Assigned task:
Repeat every line of the data verbatim.

[[ Task material open ]]

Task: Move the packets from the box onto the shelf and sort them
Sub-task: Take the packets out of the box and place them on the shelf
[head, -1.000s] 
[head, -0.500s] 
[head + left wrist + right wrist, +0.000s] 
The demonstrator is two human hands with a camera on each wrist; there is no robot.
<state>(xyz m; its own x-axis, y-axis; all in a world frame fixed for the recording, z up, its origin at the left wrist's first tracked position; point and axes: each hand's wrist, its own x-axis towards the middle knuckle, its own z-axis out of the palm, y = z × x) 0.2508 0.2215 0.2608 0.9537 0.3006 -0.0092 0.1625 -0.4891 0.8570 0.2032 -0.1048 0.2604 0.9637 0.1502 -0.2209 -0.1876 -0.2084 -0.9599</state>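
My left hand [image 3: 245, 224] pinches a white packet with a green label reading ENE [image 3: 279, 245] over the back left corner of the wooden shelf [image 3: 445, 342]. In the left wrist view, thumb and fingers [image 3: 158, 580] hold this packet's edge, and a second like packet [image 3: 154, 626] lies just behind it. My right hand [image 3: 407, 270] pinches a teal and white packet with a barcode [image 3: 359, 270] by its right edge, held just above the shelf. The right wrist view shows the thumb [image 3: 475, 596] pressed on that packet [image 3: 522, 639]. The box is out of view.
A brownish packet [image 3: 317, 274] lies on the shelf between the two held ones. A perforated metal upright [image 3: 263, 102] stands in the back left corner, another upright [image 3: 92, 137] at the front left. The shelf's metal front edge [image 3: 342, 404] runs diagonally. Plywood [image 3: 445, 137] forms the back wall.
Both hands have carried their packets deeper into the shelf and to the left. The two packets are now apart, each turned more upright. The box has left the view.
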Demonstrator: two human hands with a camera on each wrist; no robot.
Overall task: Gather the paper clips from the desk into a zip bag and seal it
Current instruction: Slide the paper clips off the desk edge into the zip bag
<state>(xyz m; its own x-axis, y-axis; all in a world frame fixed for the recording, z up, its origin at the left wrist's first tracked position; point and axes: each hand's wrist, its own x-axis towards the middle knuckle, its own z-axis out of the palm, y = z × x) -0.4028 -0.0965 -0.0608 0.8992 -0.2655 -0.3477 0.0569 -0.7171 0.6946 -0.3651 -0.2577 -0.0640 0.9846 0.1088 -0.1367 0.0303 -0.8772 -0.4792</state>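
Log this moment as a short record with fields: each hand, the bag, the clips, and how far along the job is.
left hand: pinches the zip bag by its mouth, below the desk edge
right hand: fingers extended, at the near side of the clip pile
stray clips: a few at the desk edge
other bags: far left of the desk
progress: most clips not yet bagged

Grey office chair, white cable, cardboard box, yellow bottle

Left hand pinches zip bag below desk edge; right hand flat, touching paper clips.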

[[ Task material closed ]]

Task result:
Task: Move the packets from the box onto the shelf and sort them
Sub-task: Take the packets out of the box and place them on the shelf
[head, -1.000s] 
[head, -0.500s] 
[head + left wrist + right wrist, +0.000s] 
The demonstrator is two human hands with a camera on each wrist; there is no robot.
<state>(xyz m; its own x-axis, y-axis; all in a world frame fixed for the recording, z up, its origin at the left wrist's first tracked position; point and axes: each hand's wrist, its own x-axis towards the middle knuckle, its own z-axis out of the palm, y = z × x) 0.2508 0.2215 0.2608 0.9537 0.3006 -0.0092 0.1625 -0.4891 0.8570 0.2032 -0.1048 0.2604 0.9637 0.1502 -0.2209 -0.1876 -0.2084 -0.9599</state>
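My left hand [image 3: 245, 224] pinches a white packet with a green label reading ENE [image 3: 279, 245] over the back left corner of the wooden shelf [image 3: 445, 342]. In the left wrist view, thumb and fingers [image 3: 158, 580] hold this packet's edge, and a second like packet [image 3: 154, 626] lies just behind it. My right hand [image 3: 407, 270] pinches a teal and white packet with a barcode [image 3: 359, 270] by its right edge, held just above the shelf. The right wrist view shows the thumb [image 3: 475, 596] pressed on that packet [image 3: 522, 639]. The box is out of view.
A brownish packet [image 3: 317, 274] lies on the shelf between the two held ones. A perforated metal upright [image 3: 263, 102] stands in the back left corner, another upright [image 3: 92, 137] at the front left. The shelf's metal front edge [image 3: 342, 404] runs diagonally. Plywood [image 3: 445, 137] forms the back wall.
Both hands have carried their packets deeper into the shelf and to the left. The two packets are now apart, each turned more upright. The box has left the view.
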Demonstrator: two human hands with a camera on each wrist; no robot.
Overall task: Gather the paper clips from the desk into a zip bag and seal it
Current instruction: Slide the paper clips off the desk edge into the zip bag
<state>(xyz m; its own x-axis, y-axis; all in a world frame fixed for the recording, z up, its origin at the left wrist's first tracked position; point and axes: each hand's wrist, its own x-axis towards the middle knuckle, its own z-axis out of the palm, y = z × x) -0.4028 -0.0965 -0.0608 0.8992 -0.2655 -0.3477 0.0569 -0.7171 0.6946 -0.3651 -0.2577 -0.0640 0.9846 0.1088 -0.1367 0.0303 -0.8772 -0.4792</state>
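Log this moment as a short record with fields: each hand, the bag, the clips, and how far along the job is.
left hand: pinches the zip bag by its mouth, below the desk edge
right hand: fingers extended, at the near side of the clip pile
stray clips: a few at the desk edge
other bags: far left of the desk
progress: most clips not yet bagged

Grey office chair, white cable, cardboard box, yellow bottle

Left hand pinches zip bag below desk edge; right hand flat, touching paper clips.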

This finishes the answer.